Baseado nesses exemplos da área de saúde e seguindo o raciocínio proposto na prática cidadã em política, haveria, no meu entender uma necessidade de revisão profunda das práticas políticas tradicionalmente diretivas. Estas deveriam privilegiar uma postura que foque o suporte às iniciativas isoladas, fomentando meios para que estas possam florescer e sustentar-se, respeitando suas especificidades. Ou seja, trata-se de estabelecer políticas que deem mais poder e autonomia às ações locais, micro ações, que deem mais visibilidade e acesso ao cidadão para expressar suas necessidades e expectativas, seja em nome de um grupo ou representando uma demanda difundida na sociedade como um todo.

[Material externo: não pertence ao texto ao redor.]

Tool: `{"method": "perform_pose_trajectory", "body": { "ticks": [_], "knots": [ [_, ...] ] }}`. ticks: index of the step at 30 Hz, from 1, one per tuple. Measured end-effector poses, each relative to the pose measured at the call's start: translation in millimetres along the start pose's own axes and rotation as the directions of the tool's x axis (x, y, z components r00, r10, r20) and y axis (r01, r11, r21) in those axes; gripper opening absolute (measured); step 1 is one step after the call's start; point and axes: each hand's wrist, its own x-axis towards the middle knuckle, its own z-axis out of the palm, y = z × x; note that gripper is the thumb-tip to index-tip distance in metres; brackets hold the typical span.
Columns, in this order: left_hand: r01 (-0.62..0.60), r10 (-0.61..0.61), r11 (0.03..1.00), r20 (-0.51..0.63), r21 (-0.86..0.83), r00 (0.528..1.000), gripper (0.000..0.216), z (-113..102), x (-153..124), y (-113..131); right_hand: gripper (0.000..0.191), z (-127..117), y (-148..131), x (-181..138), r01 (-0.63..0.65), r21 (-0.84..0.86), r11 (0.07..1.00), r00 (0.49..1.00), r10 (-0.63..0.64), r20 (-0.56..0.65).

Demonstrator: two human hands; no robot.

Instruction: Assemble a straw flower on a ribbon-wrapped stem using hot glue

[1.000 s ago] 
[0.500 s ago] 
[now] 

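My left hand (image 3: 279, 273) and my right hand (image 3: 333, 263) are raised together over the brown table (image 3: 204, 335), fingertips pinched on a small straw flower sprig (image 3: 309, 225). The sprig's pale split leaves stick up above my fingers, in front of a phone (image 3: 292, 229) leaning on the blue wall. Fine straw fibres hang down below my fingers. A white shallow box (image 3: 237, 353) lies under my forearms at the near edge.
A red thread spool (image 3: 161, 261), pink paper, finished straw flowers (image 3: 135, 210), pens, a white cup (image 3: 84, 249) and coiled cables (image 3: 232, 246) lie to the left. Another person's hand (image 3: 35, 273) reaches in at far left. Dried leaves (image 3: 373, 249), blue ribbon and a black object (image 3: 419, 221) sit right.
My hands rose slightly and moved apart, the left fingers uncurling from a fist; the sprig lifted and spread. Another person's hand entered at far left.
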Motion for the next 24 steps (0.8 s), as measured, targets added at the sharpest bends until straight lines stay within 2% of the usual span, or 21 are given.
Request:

Aquilo me lembra a prática da democracia participativa, um movimento identificável em vários países e frequentemente viabilizada com uso da ferramenta internet, incluindo, por exemplo, iniciativas para propor projetos em plataformas especiais oferecidas por Governos e, que, a partir de um determinado número de votos recebidos, passam a ser pauta obrigatória para o poder legislativo. As iniciativas de transparência de contas, convite à organizações não governamentais e representantes de coletividades em decisões específicas integram um conjunto de ações que configuram uma nova maneira de se fazer política, de ser cidadão. De novo, estas tendências estão surgindo agora. Sua consolidação depende de mudança nas mentalidades a respeito da política, sujeita a crítica e rejeição, após anos de práticas tendendo à imposição e uniformização. 

O empoderamento como caminho para conscientização e consequente mudança societal é possível, sim. Para concluir, permito-me reproduzir abaixo as palavras de Paulo Freire quando indagado sobre a possibilidade efetiva de mudanças na sociedade:

Se é possível obter água cavando o chão,
se é possível enfeitar a casa,
se é possível crer desta ou daquela forma,
se é possível nos defender do frio ou do calor,
se é possível desviar leitos de rios, fazer barragens,
se é possível mudar o mundo que não fizemos, o da natureza,
por que não mudar o mundo que fazemos, o da cultura, o da história, o da política?